Bermodalkan SDA dan SDM yang mumpuni, bukan berarti pelaksanaan eduwisata di Ecovillage Suntenjaya otomatis selancar jalan tol. Diakui Kang Gunawan, masih banyak hambatan dan kekurangan yang dihadapi sekarang ini, diantaranya;
  • Akses menuju desa masih kurang baik. Meskipun lokasinya tidak jauh dari kota Bandung, tetapi jalan menuju desa tergolong sempit, berkelok-kelok dengan tanjakan/turunan curam, serta banyak jalan yang rusak. Hal ini akan menyulitkan jika ada rombongan besar yang menggunakan kendaraan besar seperti bus.
  • Kekurangan pada infrastruktur desa untuk pelayanan pengunjung, contohnya belum ada toilet umum, juga jalan menuju saung/pos yang dikunjungi masih banyak berupa tanah yang akan licin di musim hujan.
  • Kekurangan di bidang digital, utamanya karena masalah signal/sambungan internet yang belum merata di seluruh desa. Hal ini berimbas terhambatnya digitalisasi untuk mendukung pembangunan desa, termasuk eduwisata.
Tak ingin terhenti oleh hambatan yang menghadang, masyarakat Suntenjaya sepakat untuk terus melangkah maju bahkan menjadikan hambatan tersebut sebagai pemacu semangat agar dapat mewujudkan eduwisata berkelanjutan demi memajukan desa.

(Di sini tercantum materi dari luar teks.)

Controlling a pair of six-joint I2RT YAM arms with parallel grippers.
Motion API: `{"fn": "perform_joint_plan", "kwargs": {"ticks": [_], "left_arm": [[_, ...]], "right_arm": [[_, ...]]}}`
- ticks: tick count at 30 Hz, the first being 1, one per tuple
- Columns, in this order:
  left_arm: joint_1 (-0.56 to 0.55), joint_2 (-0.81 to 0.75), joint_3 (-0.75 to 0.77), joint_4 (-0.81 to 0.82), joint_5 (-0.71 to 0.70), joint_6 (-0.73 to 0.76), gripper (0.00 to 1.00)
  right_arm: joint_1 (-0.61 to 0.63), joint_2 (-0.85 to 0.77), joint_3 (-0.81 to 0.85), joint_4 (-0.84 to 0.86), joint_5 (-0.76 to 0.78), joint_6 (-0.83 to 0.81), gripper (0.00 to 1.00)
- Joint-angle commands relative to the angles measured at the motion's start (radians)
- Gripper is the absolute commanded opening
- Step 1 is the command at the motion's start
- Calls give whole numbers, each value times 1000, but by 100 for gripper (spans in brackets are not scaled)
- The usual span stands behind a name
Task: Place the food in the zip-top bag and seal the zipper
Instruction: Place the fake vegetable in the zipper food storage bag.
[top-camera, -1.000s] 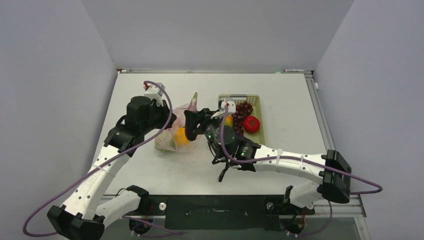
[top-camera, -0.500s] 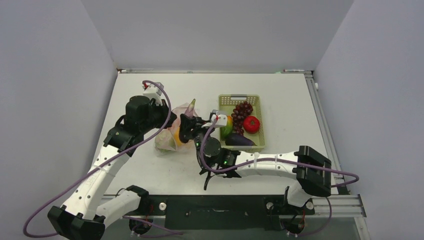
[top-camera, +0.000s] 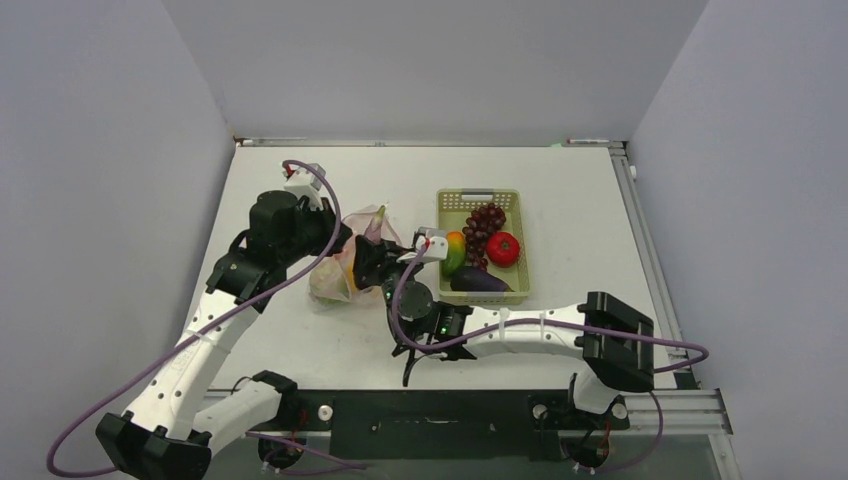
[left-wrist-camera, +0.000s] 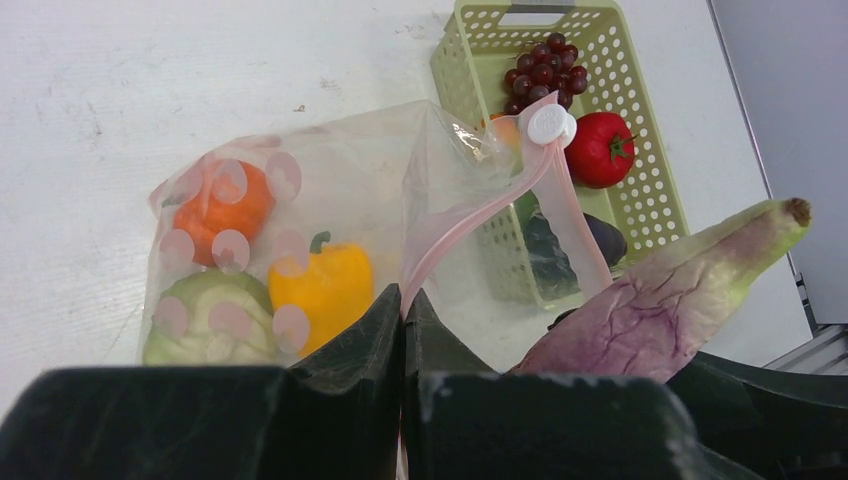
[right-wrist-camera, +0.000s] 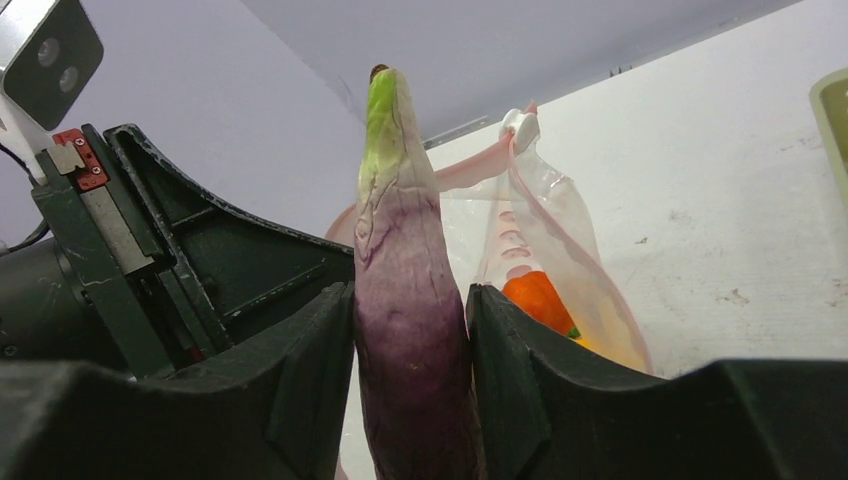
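The zip-top bag (left-wrist-camera: 350, 190) lies on the table with an orange piece (left-wrist-camera: 215, 205), a yellow pepper (left-wrist-camera: 320, 285) and a green piece (left-wrist-camera: 205, 310) inside. My left gripper (left-wrist-camera: 403, 295) is shut on the pink zipper (left-wrist-camera: 480, 215) and holds the mouth up. My right gripper (right-wrist-camera: 410, 300) is shut on a long pale-purple vegetable with a green tip (right-wrist-camera: 405, 250). It sits right beside the bag's mouth (top-camera: 345, 262), tip pointing up and away.
A pale green basket (top-camera: 478, 195) stands to the right of the bag. It holds dark grapes (top-camera: 487, 218), a red tomato (top-camera: 503, 248), a yellow-green piece (top-camera: 455, 250) and a dark purple eggplant (top-camera: 480, 282). Walls close the table on three sides.
My right arm has swung left from the basket, carrying the long purple vegetable up to the bag's mouth. The left gripper has kept its hold on the zipper.
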Motion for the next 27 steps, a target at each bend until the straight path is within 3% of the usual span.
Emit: {"fn": "perform_joint_plan", "kwargs": {"ticks": [1, 7, 9, 20, 27], "left_arm": [[9, -24, 2, 54, 14, -4, 0], [10, -24, 3, 53, 16, -4, 0], [10, -24, 2, 53, 16, -4, 0], [12, -23, 2, 53, 14, -3, 0], [17, -23, 0, 54, 15, -4, 0]], "right_arm": [[13, 14, 47, -5, 0, 48, 49], [14, -7, 40, -40, -27, 52, 74], [13, -15, 38, -52, -32, 51, 78], [14, -98, 11, -110, -21, 0, 80], [9, -133, 56, -248, -18, -62, 80]]}}
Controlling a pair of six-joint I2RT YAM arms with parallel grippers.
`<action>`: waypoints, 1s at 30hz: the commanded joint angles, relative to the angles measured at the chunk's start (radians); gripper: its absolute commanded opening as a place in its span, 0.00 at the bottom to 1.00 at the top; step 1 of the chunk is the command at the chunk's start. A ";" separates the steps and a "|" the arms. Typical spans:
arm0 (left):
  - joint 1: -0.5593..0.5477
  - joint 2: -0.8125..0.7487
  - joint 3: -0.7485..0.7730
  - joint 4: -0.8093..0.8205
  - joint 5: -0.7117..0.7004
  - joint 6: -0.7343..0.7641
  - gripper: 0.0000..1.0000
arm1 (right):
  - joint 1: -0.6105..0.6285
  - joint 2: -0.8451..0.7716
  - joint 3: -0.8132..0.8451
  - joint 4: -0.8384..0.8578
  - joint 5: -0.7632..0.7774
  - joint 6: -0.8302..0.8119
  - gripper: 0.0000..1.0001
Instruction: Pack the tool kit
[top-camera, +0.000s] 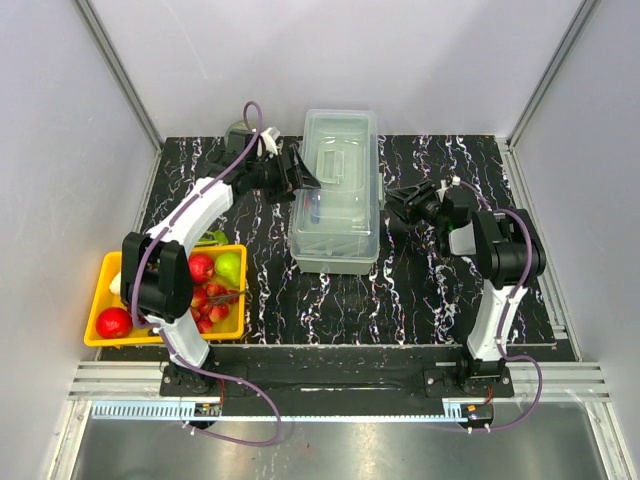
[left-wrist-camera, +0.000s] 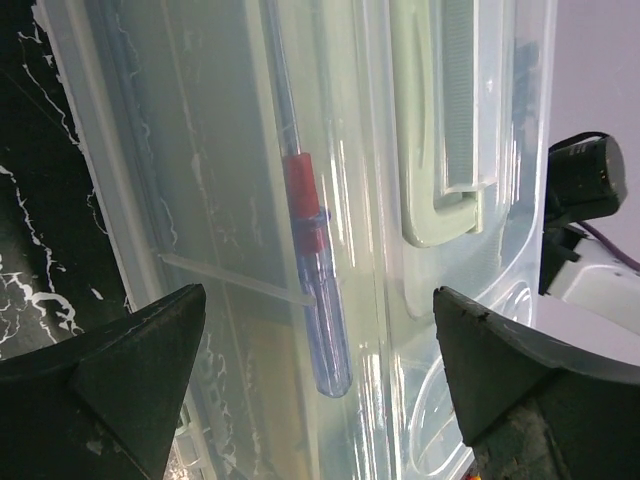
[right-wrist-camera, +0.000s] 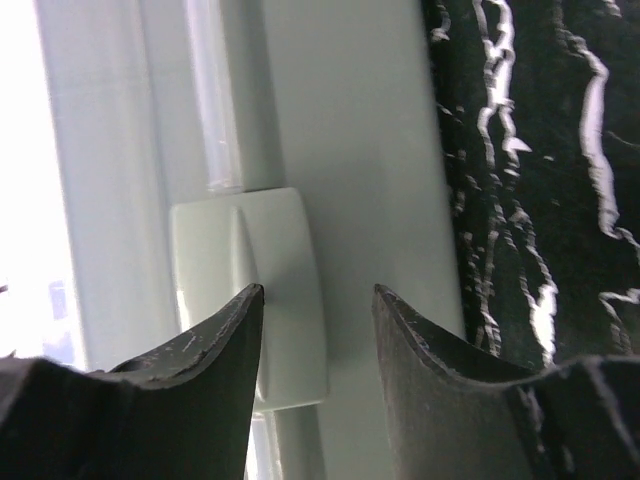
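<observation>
1. Standing at the near edge of the table, I first see the yellow tray in the near left corner. It holds a red apple, a green pear and smaller red fruit.
2. Further in, about midway between the left and right edges, sits the tool kit, a translucent pale box. Its long axis runs from near to far, its far end reaches the far edge, and its lid is down.
3. The right gripper points at the box's right wall, just beside it. Seen from its wrist, its dark fingers stand partly apart with nothing between them. A pale latch on the box wall lies just beyond the tips, half behind the left-hand finger in that view. I cannot tell whether either tip touches it.
4. A little further back, the left gripper faces the box's left side. Its fingers are spread wide and hold nothing.
5. Between those fingers, through the cloudy plastic, a screwdriver with a clear blue handle and a red collar shows inside the box, lying along its length.
6. Beyond the screwdriver in the left wrist view, the lid handle lies flat in its recess on top.
</observation>
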 joint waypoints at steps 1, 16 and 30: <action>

Kedepannya, konsep eduwisata ini ingin dibuat lebih kompleks menjadi eco edu techno sehingga lebih banyak yang bisa disajikan kepada pengunjung, lebih banyak pengetahuan yang bisa dibagikan, dengan tujuan menjangkau kalangan yang lebih luas untuk berkunjung ke Ecovillage Suntenjaya. Untuk mewujudkannya, telah disusun rencana kerja yang terbagi berdasarkan jangka waktu pelaksanaan.
  • Jangka pendek: menyatukan seluruh masyarakat desa Suntenjaya agar kompak bersatu dengan visi misi yang sama dalam pelaksanaan eduwisata. Kesepakatan sudah tercapai di kalangan warga, tinggal mengoordinasikan pembagian peran masing-masing, misalnya bagian keamanan, administrasi, pemandu wisata, dsb.
  • Jangka menengah: membangun infrastruktur yang diperlukan untuk memberi pelayanan lebih baik bagi pengunjung (toilet umum, ketersediaan signal) dan membuat klasifikasi pengunjung
  • Jangka panjang: menjadikan eduwisata semakin maju tanpa menggeser atau meninggalkan mata pencaharian utama penduduk (petani, peternak, pedagang), serta bisa mendapatkan lebih banyak bantuan baik dari pemerintah maupun swasta untuk mendukung keberlangsungan eduwisata demi terjaganya kelestarian Ecovillage Suntenjaya dengan 4 pilarnya yaitu ekologi, ekonomi, sosial budaya, dan spiritual.
Dari semua aspek berupa kekayaan SDA, pengelolaan terpadu, SDM yang kompak dan berdaya, ditambah rencana kerja yang terus digarap, terlihat besarnya potensi eduwisata di Ecovillage Suntenjaya untuk kemajuan desa secara menyeluruh. Tidak hanya peningkatan perekonomian semata, melalui eduwisata masyarakat bisa meng-upgrade diri lewat saling bertukar ilmu dan pengalaman dengan pengunjung yang datang. Masih banyak hal yang dapat dikembangkan, maupun peluang yang dapat dijajaki dari eduwisata di Suntenjaya, contohnya:
  • Program eduwisata bisa dibuat paket-paket berdasarkan minat, usia, musim, atau jumlah peserta agar lebih menarik sekaligus bisa menglasifikasi pengunjung yang datang.
  • Produk-produk hasil industri desa ditingkatkan pemasarannya secara digital lewat sosial media dan marketplace agar dikenal lebih luas, sekaligus membuka peluang mempromosikan eduwisata. Pengunjung yang sudah pernah datang bisa berlangganan membeli produk lewat toko online, sedangkan yang awalnya berbelanja online bisa jadi tertarik berkunjung ke Suntenjaya.
  • Menambah pelatihan yang mendukung digitalisasi, seperti pelatihan komputer, desain grafis, dan digital marketing agar dapat memperluas promosi eduwisata secara digital. Pelatihan bisa dilakukan dari warga untuk warga, kursus secara daring, atau menjaring sukarelawan dari peserta eduwisata yang pernah berkunjung jika ada yang memiliki kompetensi sesuai.
  • Peluang kerja sama saling menguntungkan, semisal menyediakan eduwisata sebagai sarana riset atau studi banding untuk institusi pendidikan, bisa dibarter dengan pemberian beasiswa pendidikan bagi warga desa.
Tentunya masih banyak hal-hal positif dan membangun lainnya yang bisa digali, dikembangkan, dan diambil manfaatnya dari pelaksanaan eduwisata di Suntenjaya.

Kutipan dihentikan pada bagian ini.